Mr. Zhang proves two theorems to the students.

• Theorem $1$: A square pattern is a $4$-symmetric pattern if and only if it is both a $180$-degree symmetric pattern and an axis-symmetric pattern.
• Theorem $2$: A square pattern is an $8$-symmetric pattern if and only if it is both a $90$-degree symmetric pattern and an axis-symmetric pattern.
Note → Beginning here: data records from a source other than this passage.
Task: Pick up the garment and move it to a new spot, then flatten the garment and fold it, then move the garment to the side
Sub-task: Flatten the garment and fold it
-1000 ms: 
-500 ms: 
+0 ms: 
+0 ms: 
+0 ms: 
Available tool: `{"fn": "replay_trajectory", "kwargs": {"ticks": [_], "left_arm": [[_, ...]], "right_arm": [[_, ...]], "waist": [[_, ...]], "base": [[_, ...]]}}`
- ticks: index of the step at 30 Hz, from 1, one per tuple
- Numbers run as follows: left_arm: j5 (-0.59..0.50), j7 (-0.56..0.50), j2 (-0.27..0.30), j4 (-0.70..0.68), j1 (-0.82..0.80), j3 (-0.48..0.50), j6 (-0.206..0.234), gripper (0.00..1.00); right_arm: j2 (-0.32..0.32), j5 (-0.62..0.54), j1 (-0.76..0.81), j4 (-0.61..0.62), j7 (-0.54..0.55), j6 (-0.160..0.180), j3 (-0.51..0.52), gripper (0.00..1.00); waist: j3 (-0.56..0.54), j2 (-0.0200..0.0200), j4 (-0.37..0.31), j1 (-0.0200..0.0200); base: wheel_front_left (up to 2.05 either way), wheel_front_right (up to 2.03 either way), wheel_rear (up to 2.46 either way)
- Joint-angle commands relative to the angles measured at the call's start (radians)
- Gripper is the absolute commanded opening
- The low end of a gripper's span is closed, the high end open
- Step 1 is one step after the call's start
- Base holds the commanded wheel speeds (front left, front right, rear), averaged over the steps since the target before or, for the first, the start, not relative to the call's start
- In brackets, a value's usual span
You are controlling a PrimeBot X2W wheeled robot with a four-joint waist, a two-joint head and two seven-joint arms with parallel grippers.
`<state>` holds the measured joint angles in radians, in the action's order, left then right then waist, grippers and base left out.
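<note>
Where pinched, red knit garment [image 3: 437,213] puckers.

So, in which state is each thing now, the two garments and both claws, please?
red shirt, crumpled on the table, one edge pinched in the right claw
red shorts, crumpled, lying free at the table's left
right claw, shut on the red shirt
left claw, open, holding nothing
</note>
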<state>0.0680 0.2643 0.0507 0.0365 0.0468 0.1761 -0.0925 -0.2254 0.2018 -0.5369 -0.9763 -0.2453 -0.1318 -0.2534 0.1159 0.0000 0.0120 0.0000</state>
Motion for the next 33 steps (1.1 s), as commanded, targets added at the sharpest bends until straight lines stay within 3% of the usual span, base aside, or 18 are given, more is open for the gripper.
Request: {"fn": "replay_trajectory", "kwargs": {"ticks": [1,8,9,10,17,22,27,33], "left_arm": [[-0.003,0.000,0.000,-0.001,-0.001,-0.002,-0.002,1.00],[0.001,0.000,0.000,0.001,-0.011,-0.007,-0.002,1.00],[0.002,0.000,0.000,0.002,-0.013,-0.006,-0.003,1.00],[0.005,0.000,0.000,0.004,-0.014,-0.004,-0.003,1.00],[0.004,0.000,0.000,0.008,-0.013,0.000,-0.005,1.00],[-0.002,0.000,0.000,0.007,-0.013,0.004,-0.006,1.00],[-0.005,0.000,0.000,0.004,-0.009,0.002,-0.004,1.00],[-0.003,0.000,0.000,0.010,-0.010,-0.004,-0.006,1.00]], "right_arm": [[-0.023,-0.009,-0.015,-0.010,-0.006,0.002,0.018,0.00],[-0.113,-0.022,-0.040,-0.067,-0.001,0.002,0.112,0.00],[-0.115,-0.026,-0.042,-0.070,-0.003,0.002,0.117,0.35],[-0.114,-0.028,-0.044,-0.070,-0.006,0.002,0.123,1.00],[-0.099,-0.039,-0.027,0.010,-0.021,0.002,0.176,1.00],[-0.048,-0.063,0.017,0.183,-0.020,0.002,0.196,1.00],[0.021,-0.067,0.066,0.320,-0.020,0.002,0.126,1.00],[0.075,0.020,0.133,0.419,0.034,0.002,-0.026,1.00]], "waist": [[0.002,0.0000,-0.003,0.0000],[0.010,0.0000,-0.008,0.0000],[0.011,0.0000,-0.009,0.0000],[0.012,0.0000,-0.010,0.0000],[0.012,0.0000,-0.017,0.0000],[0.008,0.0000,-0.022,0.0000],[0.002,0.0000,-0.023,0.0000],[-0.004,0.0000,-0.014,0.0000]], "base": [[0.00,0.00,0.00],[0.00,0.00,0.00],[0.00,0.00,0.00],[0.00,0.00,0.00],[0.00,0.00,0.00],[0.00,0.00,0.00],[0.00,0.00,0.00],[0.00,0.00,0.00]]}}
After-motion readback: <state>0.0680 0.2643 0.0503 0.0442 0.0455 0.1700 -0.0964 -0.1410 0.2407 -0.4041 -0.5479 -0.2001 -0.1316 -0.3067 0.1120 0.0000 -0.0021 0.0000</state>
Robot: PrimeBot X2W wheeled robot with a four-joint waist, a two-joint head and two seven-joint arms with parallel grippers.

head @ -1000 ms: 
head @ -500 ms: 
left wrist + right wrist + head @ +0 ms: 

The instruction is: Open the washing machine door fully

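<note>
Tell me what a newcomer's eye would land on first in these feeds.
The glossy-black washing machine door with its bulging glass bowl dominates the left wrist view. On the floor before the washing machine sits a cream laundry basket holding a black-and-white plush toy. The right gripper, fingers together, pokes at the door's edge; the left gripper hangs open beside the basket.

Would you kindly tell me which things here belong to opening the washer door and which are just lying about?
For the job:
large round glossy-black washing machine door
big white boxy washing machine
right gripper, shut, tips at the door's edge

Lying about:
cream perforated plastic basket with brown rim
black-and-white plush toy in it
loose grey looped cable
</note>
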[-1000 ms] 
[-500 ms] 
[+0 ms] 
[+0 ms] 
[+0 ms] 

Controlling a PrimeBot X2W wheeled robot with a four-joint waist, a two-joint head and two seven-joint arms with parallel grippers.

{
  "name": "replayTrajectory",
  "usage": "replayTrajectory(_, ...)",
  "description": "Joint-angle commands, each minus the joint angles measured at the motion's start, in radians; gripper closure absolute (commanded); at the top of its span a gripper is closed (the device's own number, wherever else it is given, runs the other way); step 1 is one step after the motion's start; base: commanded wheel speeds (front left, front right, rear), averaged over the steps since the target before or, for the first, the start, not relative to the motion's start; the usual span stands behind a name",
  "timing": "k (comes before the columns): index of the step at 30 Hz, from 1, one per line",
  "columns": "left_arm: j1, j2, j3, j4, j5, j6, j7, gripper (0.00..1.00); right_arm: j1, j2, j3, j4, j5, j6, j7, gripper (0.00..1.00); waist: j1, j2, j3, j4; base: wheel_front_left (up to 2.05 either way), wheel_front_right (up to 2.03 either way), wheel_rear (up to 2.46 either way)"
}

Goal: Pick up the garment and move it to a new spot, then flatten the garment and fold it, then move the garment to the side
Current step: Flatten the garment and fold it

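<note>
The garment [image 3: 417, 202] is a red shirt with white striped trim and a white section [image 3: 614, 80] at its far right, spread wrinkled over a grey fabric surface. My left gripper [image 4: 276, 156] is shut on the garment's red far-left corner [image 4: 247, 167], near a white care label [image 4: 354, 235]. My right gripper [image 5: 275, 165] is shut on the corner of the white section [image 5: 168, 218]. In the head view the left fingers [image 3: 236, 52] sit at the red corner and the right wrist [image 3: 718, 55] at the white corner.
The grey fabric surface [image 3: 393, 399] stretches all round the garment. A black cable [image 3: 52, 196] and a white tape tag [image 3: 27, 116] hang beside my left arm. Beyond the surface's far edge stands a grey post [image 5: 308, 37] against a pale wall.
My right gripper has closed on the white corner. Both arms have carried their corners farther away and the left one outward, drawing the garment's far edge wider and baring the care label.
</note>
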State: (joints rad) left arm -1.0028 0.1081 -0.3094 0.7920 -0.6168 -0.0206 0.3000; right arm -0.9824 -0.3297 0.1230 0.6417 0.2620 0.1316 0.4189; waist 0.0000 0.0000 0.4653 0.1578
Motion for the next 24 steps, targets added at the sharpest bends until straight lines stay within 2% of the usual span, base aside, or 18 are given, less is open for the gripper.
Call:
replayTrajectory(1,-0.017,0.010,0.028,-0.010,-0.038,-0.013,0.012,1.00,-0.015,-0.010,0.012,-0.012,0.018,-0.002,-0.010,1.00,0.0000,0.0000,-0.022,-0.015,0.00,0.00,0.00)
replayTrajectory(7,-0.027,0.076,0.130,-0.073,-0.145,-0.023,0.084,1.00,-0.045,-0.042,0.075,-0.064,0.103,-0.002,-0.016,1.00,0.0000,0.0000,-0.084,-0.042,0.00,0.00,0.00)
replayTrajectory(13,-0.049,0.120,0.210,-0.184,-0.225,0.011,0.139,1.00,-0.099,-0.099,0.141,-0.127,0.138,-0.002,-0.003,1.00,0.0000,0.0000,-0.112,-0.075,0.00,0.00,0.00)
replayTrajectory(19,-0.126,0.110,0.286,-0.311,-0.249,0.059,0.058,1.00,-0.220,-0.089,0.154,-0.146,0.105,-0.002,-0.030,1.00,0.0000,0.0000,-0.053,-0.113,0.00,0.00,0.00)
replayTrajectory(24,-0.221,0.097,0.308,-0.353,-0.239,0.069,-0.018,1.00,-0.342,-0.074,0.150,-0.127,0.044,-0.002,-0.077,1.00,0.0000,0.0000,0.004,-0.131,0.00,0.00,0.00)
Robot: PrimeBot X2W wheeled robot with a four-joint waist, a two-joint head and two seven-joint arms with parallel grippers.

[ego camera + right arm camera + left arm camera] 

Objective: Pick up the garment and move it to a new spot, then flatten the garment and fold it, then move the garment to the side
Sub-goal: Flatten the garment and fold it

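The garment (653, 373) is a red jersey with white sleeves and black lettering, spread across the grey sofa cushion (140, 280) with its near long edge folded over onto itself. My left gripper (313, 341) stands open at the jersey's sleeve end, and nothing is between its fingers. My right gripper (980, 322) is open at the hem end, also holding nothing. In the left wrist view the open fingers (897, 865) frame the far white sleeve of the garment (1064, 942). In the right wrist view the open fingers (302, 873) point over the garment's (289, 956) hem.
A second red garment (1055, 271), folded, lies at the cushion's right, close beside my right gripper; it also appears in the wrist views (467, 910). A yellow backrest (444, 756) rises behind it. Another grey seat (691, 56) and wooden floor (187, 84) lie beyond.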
Finally, it is practice time. Mr. Zhang asks the students to find various symmetric patterns that appear inside a large square pattern. Please write a program to do this. Given a $01$ matrix, output the maximum side length of a contiguous square submatrix that satisfies, respectively, $8$-symmetry, $90$-degree symmetry, $4$-symmetry, $180$-degree symmetry, and axis symmetry. A contiguous square submatrix means a submatrix chosen by selecting several adjacent rows and columns, representing a small pattern appearing in the large pattern.

Input Format

The first line contains a positive integer $n$, the side length of the large square pattern. Then follow $n$ lines, each a $01$ string of length $n$.

Output Format

Output one line containing $5$ natural numbers separated by spaces, representing the maximum side length of a contiguous square submatrix appearing in the input that is, respectively, $8$-symmetric, $90$-degree symmetric, $4$-symmetric, $180$-degree symmetric, and axis-symmetric.

5
11100
11000
10111
11000
11100

2 2 3 3 5

Hint

Explanation of the Sample

The large pattern has a horizontal axis of symmetry. There is a $2\times 2$ $8$-symmetric pattern in the upper-left corner. The rightmost $3$ columns of the middle $3$ rows form a $4$-symmetric pattern.

Constraints

For $100\%$ of the testdata, $5\leq n\leq 500$.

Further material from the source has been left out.